Duluth got its start as a shipping hub along lake Superior. Its peak population was in 1950 like many cities in the Rustbelt. It has its museums and its venues and its shops but it clings long and tightly to the lake. Lakeward is a direction in this area in the same way that out West “mountainward” is a direction. We mulled our options for the morning and afternoon before heading out to make our tour of the Soudan mine. The options were: Accordion Museum, Great Lakes Aquarium, or the Glensheen Mansion. The last was listed as The Murder House by the internet so, after finding out the Accordion museum was only open like 10 hours a week and we’d be there for none of them, we opted for the Murder House.

Me: Two tickets please.
Cashier: For which tour?
Me: The murder-iest tour.
Cashier: We don’t talk about the murders.
Me: You sell a book in the giftshop called “The Murders at Glensheen”.
Cashier: But we steer away from that on the tour.
Me: Given what I’ve said, what tour do you recommend?
Cashier: Whichever you wish.
Me: Not helping, boss.
Cashier: The next open tour is in 3 hours.
Me: That settles that.

We departed and tried to catch an earlier tour at the Soudan Mine which would take us deep into Minnesota. The drive was gorgeous and with a speed limit of 50-65 miles we got almost 40 miles to the gallon that tank. Roadside constructs started to appear like the two or three storey Tinman with what I can only describe as Kardashian-esque lips. The trip was through forest studded with wetlands and lakes. We followed behind cars puttering around 55 and adaptive cruise control proved helpful. When following another car, my Subaru would easily slow down to a full stop at a stop sign, and then resume when the car in front has passed the intersection.

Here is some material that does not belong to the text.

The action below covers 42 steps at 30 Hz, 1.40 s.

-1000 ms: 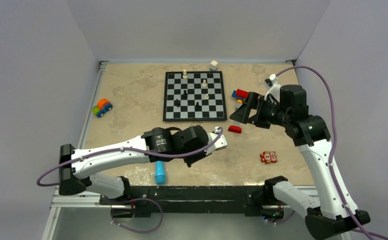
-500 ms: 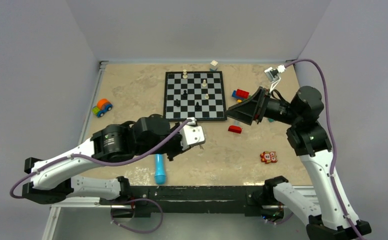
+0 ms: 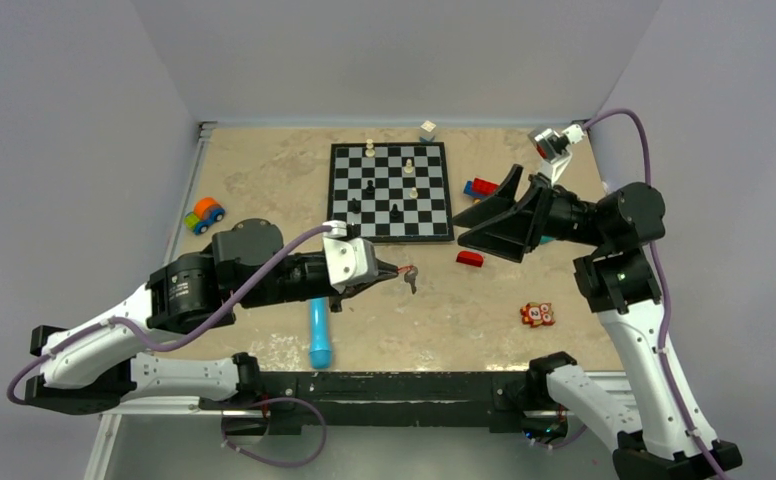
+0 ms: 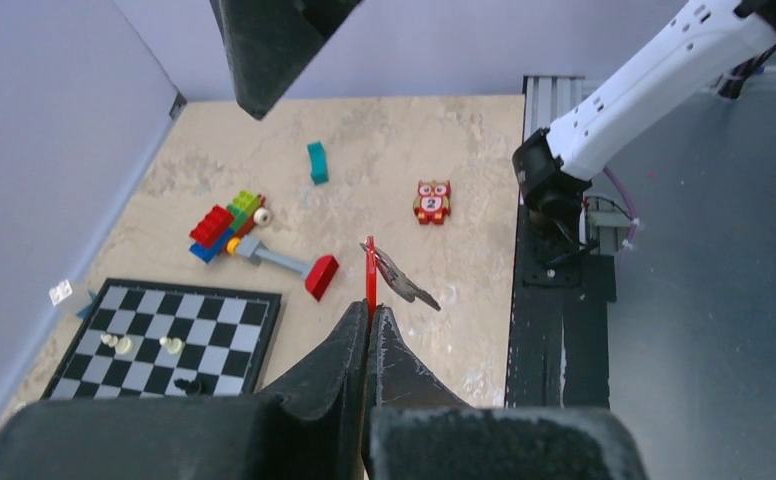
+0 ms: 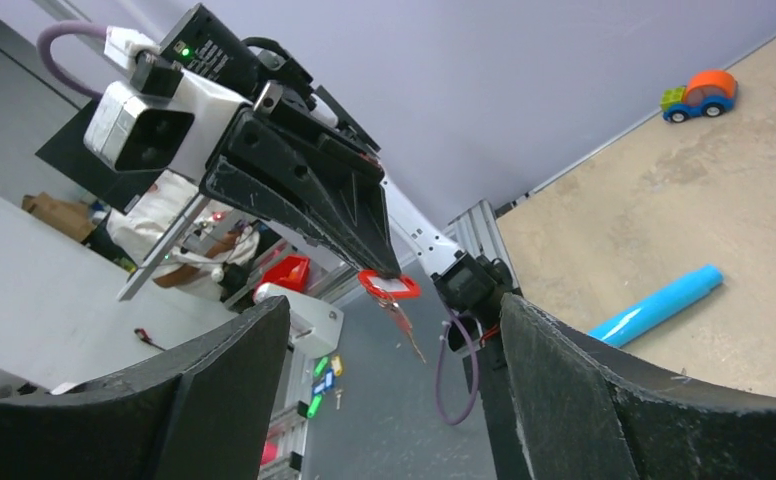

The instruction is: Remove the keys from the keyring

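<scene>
My left gripper (image 3: 388,272) is shut on the red key tag of the keyring (image 4: 370,272) and holds it in the air over the table, pointing right. A small silver-grey key (image 4: 404,283) hangs from the tag's ring; it also shows in the top view (image 3: 411,279). My right gripper (image 3: 484,207) is open wide, empty, and faces the left gripper from the right, a short way off. In the right wrist view the tag (image 5: 389,286) with its white label and the hanging key (image 5: 404,330) sit between my open right gripper's (image 5: 394,303) fingers, farther off.
A chessboard (image 3: 389,190) with a few pieces lies at the back middle. A blue cylinder (image 3: 320,335) lies under the left arm. A red block-headed toy (image 3: 470,258), Lego bricks (image 3: 482,186) and an orange owl toy marked 2 (image 3: 536,315) lie right. A toy car (image 3: 204,214) sits left.
The left arm drew back to the left and turned its gripper to point right, with tag and key now showing. The right gripper swung up and turned to face it.
</scene>
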Tool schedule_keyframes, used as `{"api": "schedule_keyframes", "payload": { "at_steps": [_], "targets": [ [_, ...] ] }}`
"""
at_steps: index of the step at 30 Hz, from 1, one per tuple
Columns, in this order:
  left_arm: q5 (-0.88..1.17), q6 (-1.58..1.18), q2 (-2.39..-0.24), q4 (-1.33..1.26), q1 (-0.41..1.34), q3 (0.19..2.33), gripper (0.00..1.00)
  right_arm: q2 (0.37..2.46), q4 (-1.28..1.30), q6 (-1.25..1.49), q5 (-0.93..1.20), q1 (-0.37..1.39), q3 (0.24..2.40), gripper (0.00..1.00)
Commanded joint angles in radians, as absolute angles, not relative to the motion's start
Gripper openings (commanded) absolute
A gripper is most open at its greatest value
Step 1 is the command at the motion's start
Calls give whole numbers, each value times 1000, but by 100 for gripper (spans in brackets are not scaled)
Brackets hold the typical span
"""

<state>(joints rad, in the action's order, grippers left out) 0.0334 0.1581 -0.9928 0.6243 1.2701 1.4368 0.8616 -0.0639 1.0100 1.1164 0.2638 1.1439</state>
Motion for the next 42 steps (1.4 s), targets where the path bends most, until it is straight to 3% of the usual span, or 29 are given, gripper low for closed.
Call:
{"api": "schedule_keyframes", "payload": {
  "at_steps": [1, 14, 30, 34, 42],
  "targets": [
    [68, 175, -1003, 492, 1269, 1498, 0, 838, -166, 1046, 1165, 274, 1186, 79],
    [29, 141, -1081, 336, 1268, 1540, 0, 875, -284, 1106, 1185, 309, 1234, 66],
    [-30, 149, -1124, 223, 1269, 1574, 0, 908, -267, 1078, 1180, 330, 1236, 58],
    [-30, 150, -1125, 222, 1269, 1574, 0, 914, -270, 1079, 1172, 333, 1238, 53],
    [-32, 151, -1139, 205, 1269, 1572, 0, 922, -267, 1078, 1160, 353, 1248, 33]
  ]
}}
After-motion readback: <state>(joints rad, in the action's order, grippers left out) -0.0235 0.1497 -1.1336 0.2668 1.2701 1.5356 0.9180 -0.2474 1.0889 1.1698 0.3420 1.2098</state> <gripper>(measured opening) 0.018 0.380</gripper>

The Soudan mine was a iron ore mine that produced oxygen-rich ore that was common before the advent of the modern blast furnace.  The rise of modern blast furnaces and the incredibly rich ore seams in the Iron Range shut down the mine in favor of taconite ore which could be surface mined.  The shaft into the mine drops a half mile winding up 600 feet or so below sea level at a constant 51 degrees Fahrenheit.  The tour started out 3/4s of a mile from the shaft and worked its way back and forward in time from the 1880s to the mine’s closure in the 1960s.  After surfacing, I asked to drone and was informed it was not permitted in Minnesota parks but they were working on it.  The Vermillion Soudan area previously held a neutrino detector which had been removed the previous year….just missed it.  We stopped at the sole store in Soudan for ice cream and gas and continued on to Ely on the way to Grand Portage.  My travel partner looked at the history of Ely while we were waiting for our dinner to make it to table and she calculated that had she visited in 2000 she would have approximately 8% of Ely’s Asian population.

That evening was in a hostel where of the 12 inhabitants, both human and canine, I was the sole male.  I hope I’d wake up.

This post was made on 2018-07-31 and is backdated.